Segment Start: Dataset records

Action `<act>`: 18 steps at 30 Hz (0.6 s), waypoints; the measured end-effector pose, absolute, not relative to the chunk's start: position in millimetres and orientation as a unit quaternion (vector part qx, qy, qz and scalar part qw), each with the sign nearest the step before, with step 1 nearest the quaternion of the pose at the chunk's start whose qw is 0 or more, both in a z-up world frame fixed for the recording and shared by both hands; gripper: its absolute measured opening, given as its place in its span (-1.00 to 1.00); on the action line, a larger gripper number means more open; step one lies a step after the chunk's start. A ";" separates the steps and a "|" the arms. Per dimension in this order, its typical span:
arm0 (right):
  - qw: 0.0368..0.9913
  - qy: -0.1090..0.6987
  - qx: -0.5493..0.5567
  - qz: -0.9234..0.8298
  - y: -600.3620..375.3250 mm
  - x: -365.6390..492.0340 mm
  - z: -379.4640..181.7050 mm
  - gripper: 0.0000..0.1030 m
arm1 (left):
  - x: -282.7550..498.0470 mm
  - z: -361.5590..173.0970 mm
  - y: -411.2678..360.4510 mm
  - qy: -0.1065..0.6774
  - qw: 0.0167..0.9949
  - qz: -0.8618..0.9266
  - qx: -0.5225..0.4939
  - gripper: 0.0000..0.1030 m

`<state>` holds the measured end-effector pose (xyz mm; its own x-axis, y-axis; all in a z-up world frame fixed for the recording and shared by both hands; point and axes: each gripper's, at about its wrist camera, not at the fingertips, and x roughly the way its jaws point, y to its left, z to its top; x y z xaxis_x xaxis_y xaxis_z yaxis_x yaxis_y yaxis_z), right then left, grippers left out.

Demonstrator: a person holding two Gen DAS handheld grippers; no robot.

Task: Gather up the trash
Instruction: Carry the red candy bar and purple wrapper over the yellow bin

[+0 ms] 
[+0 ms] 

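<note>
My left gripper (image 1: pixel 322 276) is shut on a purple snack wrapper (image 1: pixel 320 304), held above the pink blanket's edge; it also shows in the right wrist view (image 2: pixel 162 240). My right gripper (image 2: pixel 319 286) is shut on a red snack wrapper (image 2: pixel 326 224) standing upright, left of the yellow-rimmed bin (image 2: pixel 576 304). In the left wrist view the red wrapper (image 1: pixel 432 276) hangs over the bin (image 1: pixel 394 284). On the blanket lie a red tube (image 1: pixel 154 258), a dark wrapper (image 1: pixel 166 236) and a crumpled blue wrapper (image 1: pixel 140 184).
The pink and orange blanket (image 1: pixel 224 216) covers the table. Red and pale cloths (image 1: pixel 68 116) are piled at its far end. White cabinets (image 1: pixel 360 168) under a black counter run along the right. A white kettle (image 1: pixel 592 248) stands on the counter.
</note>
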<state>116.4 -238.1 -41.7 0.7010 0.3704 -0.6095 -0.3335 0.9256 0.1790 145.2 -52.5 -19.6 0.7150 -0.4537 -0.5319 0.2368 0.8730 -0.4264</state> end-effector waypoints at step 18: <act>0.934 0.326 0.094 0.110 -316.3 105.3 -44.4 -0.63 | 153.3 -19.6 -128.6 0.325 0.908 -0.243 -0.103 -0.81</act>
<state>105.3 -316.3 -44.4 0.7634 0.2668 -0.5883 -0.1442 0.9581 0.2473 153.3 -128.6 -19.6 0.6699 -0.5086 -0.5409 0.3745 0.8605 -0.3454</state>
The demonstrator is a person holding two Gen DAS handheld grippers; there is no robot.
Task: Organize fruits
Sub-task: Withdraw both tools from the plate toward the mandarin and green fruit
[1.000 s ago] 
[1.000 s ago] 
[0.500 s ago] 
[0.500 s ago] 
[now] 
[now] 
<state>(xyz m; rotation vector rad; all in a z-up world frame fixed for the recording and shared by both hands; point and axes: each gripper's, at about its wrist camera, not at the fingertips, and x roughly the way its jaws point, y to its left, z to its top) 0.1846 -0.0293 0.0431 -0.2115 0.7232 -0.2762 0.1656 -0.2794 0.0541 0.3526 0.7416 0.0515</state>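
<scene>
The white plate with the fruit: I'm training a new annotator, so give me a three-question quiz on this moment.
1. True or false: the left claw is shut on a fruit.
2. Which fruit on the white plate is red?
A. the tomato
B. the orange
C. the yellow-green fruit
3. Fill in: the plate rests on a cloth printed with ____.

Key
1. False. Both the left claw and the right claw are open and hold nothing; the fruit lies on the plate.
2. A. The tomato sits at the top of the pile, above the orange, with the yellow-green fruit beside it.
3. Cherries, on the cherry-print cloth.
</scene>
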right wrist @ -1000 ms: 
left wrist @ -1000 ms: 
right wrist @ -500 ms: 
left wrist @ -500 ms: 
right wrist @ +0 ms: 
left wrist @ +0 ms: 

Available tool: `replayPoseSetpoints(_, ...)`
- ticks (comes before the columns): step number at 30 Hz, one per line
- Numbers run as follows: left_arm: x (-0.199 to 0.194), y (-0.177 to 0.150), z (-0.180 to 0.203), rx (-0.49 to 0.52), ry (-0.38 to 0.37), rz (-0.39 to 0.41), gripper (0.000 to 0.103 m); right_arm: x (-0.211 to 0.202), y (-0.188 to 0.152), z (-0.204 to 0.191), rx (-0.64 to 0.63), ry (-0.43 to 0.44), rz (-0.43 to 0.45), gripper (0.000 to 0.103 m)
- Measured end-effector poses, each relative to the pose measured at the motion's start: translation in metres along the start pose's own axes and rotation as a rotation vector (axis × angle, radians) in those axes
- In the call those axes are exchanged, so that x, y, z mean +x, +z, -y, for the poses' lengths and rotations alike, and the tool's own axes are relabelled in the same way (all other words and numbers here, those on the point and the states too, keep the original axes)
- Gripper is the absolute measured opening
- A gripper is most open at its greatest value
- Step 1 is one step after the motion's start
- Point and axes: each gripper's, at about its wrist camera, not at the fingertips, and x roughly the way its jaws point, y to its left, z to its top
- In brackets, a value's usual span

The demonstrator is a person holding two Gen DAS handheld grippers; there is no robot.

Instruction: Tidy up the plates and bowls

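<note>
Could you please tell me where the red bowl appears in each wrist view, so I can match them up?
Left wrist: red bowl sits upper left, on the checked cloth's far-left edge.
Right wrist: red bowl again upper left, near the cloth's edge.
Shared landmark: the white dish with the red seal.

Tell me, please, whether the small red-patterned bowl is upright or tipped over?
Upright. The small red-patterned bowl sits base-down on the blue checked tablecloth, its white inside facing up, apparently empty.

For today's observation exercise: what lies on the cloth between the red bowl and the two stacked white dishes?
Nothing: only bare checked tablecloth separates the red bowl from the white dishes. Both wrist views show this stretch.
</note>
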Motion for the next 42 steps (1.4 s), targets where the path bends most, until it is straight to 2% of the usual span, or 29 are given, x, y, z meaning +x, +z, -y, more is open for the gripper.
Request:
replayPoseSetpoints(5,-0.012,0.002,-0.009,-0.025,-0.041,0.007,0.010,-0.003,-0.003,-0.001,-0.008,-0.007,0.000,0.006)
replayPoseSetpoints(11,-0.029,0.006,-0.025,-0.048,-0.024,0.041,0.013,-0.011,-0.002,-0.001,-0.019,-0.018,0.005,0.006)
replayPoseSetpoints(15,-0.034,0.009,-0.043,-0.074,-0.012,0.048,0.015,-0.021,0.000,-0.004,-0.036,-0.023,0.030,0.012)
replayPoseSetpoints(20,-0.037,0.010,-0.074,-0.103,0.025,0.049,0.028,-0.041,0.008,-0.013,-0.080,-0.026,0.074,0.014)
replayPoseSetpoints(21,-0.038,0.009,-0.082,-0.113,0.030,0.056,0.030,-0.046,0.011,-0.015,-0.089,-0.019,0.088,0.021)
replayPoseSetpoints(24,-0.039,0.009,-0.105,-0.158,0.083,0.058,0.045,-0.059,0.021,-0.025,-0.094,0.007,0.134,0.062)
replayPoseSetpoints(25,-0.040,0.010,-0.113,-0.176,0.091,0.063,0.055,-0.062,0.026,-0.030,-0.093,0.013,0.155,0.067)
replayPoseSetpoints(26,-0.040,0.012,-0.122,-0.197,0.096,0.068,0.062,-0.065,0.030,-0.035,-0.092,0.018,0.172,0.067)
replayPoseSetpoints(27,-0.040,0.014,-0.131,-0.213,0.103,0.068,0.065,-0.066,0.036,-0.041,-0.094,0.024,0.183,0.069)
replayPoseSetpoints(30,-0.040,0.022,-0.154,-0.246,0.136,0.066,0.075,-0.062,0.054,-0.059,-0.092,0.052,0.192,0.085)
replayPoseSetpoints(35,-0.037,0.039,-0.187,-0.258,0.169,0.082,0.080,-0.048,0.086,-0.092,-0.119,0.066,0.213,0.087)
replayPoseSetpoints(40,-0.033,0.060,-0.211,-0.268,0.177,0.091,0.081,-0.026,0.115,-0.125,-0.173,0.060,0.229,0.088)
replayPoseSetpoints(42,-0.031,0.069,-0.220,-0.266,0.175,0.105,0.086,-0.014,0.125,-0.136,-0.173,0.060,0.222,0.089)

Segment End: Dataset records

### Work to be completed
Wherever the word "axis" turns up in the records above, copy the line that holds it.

### Solution for this task
`<state>` holds the measured end-effector pose (xyz mm; its own x-axis, y-axis; all in a z-up world frame fixed for the recording and shared by both hands; point and axes: each gripper's, at about its wrist camera, not at the fingertips, and x roughly the way its jaws point, y to its left, z to its top; x y z xaxis_x xaxis_y xaxis_z yaxis_x yaxis_y yaxis_z), right then left, grippers left out.
- Measured end-effector poses, each relative to the pose measured at the motion's start: translation in metres along the start pose's own axes and rotation as a rotation vector (axis × angle, radians) in those axes

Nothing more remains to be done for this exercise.